Not being one to give up what I started though I am still plugging away at the smaller list. I am currently on book 21 To The Lighthouse. It is interesting to note that almost all of the 100 books on my original list are also on the 1001 list so everytime I tick a book of one list I get to also tick the book off the second list. Really, what should have happened here is that I should be in school right now, writing essays and doing assignments in a degree program where I would be getting credits for what I am doing, but instead I am intellectually challenging myself with the gargantuan task of reading and reviewing book after book FOR FUN!!!! And what great fun it is!
So how is this going to work you ask?? Well, i am going to concurrently read books off of both list. I have a Goodreads group for the Novel 100 and I am trying to read 1 book a month of the original list so that if anyone in my novel group wants to read along they can try and keep up. Sadly however, I am a fast reader and can breeze through books much quicker than 1 a month. So while I slowly read books of the original list I will also read books of the second list.
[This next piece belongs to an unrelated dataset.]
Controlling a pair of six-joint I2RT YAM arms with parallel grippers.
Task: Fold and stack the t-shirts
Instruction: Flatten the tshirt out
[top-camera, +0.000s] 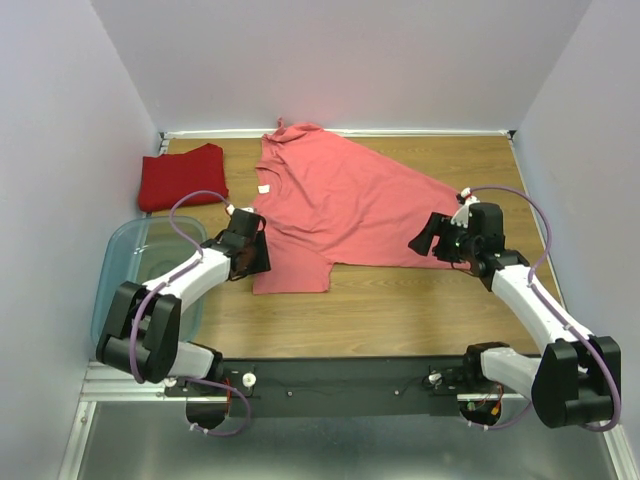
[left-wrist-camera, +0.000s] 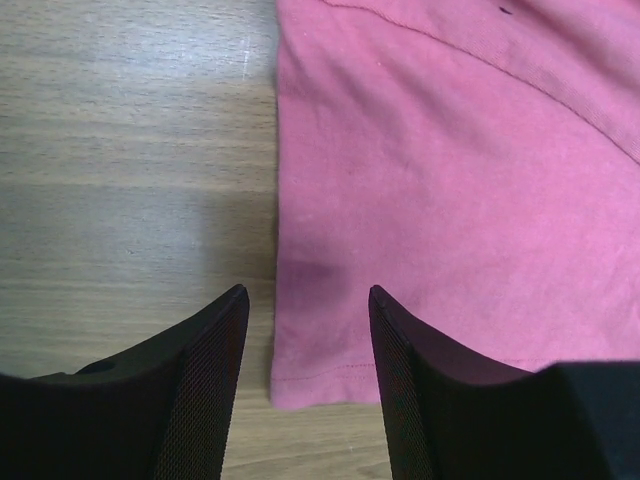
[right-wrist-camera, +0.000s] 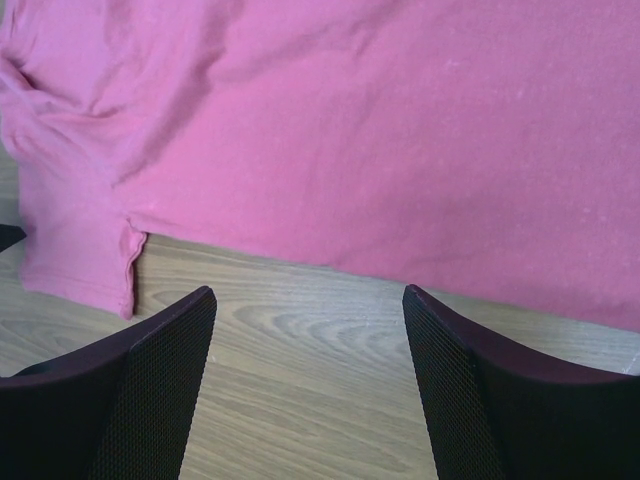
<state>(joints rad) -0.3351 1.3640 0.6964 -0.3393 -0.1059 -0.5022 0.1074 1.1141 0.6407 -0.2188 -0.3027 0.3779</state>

Here is the list of books I have read so far on the 1001 Books to Read Before You Die:
The Tale of Genji
Don Quixote
Tom Jones
Emma
Moby Dick
Bleak House
Madame Bovary
Great Expectations
Crime and Punishment
War and Peace
Middlemarch
Anna Karenina
The Adventures of Huckleberry Finn
The Ambassadors
Of Human Bondage
Ulysses
The Magic Mountain
The Great Gatsby
Rememberance of Things Past
Absalom, Absalom
The Hobbit
The Catcher in the Rye
The Lord of the Rings
To Kill a Mockingbird
The Unbearable Lightness of Being
Alias Grace
Life of Pi
The Elegance of the Hedgehog
One Hundred Years of Solitude
Notes from the Underground
Wuthering Height
Thats for a total of 31! Not even 10% of the list yet! Anyways, so when I enter these books in my blog I will try to make it very clear which list they are from but it may get confusing from here on out. Please feel free to comment on either set of reviews that I do and I will do my best to keep up with my blogs for both sets of books. If you are a reader yourself feel free to follow my progress as I read on Goodreads.com.
Tuesday, September 27, 2011
Book 19-One Hundred Years of Solitude
Meh...so here is my book review for One Hundred Years of Solitude. As you can tell by the start of this review this book did not inspire me. I liked it, I read it pretty quickly, but I have absolutely no passion for this book and therefore I have had little motivation to finish this review. I was also holding off on publishing it becuase I was slowing down the pace of the book reviews for my Goodreads book group The Novel 100. I was trying to keep it to a book a month although I am a super fast reader. Feel free to join my group and Goodreads if you love reading, in particular classic novels.....anyways, back to the book.
One Hundred Years of Solitude is one of the classic examples of magic realism a genre where fantastic events are described as a part of everyday life I LOVE that genre, but this book took it too far for me. The magical events in this book are not used for a a purpose to convey a meaning or express the authors thoughts on something they are just strange events captures as though they were real. This book is by a South American author Gabriel Garcia Marquez so maybe the book just didn't touch me because it was so far out of the realm of my everyday existence.Not sure what it was, but the talk of family relatives being taken up into the sky and never seen again, a beloved who is preceeded by butterflys whereever he went (actually that was pretty AWESOME actually) and a fantastic journey that a member of the family takes where every one gets shot and taken out of town by train but NOBODY in the entire town remembers it happening are a bit mcuh for me.
That being said I read this book quite fast because it was an interesting story and an easy read. The book follows 100 years of the Buendia family with its various Aurelianos Arcadios. If there is a point to this story it is just that we are often alone in solitude, even when we are connected to family and friends. In that way this book is rather sad. As people married, had children and grew, a cycle in the family repeated itself and everyone essentially ended up alone (and some rather tragically). If there weren't a few times in the book where it specifically mentioned the connection to solitude and aloneness I might have missed that it was indeed the point of the book however.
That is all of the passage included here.